> _WHAT YOU ARE ASKED TO DO_
Every line containing the word "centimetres" must be pulled from the records.

> _DATA RECORDS_
--------------------------------
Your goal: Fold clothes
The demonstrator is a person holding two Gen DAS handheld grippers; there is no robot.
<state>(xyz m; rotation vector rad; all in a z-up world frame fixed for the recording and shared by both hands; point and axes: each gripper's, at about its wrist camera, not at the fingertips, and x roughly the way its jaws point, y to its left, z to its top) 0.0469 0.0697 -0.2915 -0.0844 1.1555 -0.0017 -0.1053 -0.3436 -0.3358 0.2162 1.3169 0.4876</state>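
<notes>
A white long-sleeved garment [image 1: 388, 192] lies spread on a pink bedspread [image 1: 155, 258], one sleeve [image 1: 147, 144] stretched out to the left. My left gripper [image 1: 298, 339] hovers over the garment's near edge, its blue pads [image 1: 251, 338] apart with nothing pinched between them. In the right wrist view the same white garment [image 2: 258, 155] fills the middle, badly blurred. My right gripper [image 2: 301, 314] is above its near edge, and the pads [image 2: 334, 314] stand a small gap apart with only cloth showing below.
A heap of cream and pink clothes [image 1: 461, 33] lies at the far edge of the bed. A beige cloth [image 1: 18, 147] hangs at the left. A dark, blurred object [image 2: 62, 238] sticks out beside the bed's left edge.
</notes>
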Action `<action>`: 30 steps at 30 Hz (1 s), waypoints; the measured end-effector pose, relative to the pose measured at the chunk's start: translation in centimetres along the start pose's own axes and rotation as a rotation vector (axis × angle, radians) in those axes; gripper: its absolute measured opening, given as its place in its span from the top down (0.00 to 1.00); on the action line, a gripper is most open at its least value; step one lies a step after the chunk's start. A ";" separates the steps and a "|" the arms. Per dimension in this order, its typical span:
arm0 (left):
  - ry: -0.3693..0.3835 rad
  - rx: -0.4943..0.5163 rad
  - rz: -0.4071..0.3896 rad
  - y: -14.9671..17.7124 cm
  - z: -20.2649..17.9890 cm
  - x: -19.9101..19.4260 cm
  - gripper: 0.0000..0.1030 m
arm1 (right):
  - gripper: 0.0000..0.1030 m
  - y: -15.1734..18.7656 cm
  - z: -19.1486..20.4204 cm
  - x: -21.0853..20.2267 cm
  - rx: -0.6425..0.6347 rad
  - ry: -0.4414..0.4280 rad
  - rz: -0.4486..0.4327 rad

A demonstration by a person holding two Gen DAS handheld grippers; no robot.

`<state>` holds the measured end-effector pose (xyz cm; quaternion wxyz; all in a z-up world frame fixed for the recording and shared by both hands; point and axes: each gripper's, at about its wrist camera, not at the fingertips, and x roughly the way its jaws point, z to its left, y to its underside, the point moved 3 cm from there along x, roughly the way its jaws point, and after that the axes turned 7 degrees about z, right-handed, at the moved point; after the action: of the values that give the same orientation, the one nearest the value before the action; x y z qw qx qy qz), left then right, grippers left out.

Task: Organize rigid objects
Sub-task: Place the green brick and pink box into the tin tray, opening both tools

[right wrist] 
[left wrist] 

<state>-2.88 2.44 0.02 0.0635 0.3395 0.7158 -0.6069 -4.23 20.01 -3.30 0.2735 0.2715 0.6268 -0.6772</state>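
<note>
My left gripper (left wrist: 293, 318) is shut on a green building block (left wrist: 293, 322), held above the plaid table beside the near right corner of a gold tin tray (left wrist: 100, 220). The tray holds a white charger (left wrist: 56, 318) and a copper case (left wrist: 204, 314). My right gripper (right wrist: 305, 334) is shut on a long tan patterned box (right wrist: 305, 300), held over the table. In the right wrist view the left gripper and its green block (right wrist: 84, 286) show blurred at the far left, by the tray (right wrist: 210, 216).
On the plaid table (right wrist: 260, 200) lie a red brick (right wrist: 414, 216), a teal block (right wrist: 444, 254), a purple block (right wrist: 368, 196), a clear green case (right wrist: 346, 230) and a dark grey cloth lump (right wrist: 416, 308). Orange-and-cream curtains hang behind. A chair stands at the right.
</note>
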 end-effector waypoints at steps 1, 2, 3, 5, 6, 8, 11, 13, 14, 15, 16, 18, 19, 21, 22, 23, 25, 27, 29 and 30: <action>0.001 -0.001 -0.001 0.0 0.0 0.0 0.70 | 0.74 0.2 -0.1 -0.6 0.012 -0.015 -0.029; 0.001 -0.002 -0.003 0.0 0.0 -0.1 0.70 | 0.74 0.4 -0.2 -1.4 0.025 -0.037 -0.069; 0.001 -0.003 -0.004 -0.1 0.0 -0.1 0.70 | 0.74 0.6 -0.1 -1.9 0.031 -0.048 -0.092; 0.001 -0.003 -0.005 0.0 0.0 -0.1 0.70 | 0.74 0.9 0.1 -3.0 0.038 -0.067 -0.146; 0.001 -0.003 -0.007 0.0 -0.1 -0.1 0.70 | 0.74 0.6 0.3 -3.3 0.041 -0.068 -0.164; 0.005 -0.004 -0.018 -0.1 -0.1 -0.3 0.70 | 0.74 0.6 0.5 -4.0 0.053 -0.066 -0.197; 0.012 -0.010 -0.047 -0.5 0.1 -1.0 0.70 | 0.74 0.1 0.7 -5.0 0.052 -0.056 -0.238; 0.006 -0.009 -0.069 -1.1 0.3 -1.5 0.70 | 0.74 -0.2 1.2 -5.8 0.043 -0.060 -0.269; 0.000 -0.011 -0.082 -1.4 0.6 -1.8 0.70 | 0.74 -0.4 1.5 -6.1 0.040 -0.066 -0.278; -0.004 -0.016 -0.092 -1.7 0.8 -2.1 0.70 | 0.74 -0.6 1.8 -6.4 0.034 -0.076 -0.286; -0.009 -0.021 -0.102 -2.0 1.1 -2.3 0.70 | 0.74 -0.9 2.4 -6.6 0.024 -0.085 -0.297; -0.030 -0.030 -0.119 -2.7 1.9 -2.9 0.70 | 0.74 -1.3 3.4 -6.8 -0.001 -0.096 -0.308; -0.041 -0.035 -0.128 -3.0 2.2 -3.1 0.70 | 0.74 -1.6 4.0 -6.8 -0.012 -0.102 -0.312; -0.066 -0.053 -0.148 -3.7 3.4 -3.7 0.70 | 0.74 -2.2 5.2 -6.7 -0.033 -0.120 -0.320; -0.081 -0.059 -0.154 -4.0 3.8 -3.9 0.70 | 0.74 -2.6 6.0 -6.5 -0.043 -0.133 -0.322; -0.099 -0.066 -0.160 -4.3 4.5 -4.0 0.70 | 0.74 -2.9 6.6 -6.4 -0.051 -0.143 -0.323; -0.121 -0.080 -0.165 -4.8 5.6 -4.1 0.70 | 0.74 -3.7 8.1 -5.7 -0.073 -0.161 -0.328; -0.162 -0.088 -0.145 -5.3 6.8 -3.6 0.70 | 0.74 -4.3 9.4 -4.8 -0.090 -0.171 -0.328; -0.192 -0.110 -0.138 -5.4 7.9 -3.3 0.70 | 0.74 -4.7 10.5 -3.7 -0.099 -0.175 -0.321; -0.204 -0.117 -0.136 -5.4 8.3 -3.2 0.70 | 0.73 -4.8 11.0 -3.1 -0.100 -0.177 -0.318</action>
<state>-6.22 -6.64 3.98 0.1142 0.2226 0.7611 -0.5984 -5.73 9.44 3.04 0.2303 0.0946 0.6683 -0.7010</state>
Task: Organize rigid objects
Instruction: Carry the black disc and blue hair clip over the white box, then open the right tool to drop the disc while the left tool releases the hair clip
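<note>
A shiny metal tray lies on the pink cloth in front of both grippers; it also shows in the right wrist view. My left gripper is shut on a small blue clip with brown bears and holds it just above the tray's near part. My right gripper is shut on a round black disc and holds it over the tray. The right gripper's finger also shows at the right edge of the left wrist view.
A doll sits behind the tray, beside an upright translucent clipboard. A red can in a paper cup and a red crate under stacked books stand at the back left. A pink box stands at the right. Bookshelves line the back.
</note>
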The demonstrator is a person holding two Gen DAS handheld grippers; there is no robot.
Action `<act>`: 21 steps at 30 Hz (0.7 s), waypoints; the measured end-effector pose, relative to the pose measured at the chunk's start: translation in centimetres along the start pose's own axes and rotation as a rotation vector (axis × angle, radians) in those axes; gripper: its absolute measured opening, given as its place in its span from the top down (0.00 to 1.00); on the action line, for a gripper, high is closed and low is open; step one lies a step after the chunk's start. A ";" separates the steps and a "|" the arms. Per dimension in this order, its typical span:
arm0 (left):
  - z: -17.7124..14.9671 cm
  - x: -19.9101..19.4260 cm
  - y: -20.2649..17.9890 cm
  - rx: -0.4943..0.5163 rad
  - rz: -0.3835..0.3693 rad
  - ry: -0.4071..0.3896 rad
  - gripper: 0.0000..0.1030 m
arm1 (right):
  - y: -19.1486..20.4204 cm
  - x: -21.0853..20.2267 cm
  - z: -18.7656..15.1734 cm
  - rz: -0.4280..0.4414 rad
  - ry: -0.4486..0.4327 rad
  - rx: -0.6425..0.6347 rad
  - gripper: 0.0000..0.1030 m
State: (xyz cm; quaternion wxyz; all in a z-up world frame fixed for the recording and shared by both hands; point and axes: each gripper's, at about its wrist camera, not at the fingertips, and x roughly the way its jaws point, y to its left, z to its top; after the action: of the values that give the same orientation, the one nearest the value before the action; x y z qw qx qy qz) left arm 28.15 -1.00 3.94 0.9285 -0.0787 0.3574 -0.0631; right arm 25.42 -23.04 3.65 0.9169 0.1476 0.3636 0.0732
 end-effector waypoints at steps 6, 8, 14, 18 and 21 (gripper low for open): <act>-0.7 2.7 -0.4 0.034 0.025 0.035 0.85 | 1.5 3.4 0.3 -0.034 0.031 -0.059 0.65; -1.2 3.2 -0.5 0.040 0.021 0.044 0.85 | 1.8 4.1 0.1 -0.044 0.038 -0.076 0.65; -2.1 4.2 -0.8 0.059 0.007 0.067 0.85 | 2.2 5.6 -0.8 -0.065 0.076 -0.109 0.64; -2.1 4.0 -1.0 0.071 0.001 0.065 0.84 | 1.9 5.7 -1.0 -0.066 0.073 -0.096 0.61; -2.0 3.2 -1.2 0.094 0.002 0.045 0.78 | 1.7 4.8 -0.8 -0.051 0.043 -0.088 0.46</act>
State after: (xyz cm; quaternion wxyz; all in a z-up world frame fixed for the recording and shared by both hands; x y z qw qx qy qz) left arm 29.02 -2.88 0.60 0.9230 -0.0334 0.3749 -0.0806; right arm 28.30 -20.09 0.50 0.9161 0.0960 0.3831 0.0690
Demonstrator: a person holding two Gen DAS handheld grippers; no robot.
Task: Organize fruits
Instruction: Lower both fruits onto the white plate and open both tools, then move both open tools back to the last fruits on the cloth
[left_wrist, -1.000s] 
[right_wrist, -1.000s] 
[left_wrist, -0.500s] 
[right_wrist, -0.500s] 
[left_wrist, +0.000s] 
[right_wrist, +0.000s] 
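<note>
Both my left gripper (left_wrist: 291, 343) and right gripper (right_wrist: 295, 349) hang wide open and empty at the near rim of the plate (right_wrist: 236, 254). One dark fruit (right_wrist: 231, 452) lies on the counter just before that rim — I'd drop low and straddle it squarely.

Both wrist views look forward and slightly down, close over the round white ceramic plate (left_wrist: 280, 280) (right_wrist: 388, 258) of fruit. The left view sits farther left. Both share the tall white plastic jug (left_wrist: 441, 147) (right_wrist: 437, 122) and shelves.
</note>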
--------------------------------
> _ANSWER TO THIS TASK_
Action `<action>`: 30 steps at 30 Hz (1 s), waypoints; the measured end-effector pose, relative to the pose measured at the chunk's start: translation in centimetres along the start pose's own axes and rotation as a rotation vector (axis × angle, radians) in those axes; gripper: its absolute measured opening, given as its place in its span from the top down (0.00 to 1.00); on the action line, a gripper is most open at its least value; step one lies a step after the chunk's start. A ";" separates the steps and a "|" the arms. Per dimension in this order, its typical span:
Action `<act>`: 21 steps at 30 Hz (0.7 s), waypoints; the measured end-effector pose, relative to the pose measured at the chunk's start: translation in centimetres along the start pose's own axes and rotation as a rotation vector (axis × angle, radians) in those axes; gripper: its absolute measured opening, given as its place in its span from the top down (0.00 to 1.00); on the action line, for a gripper, high is closed and low is open; step one lies a step after the chunk's start. A ";" separates the steps and a "|" the arms. Per dimension in this order, its typical span:

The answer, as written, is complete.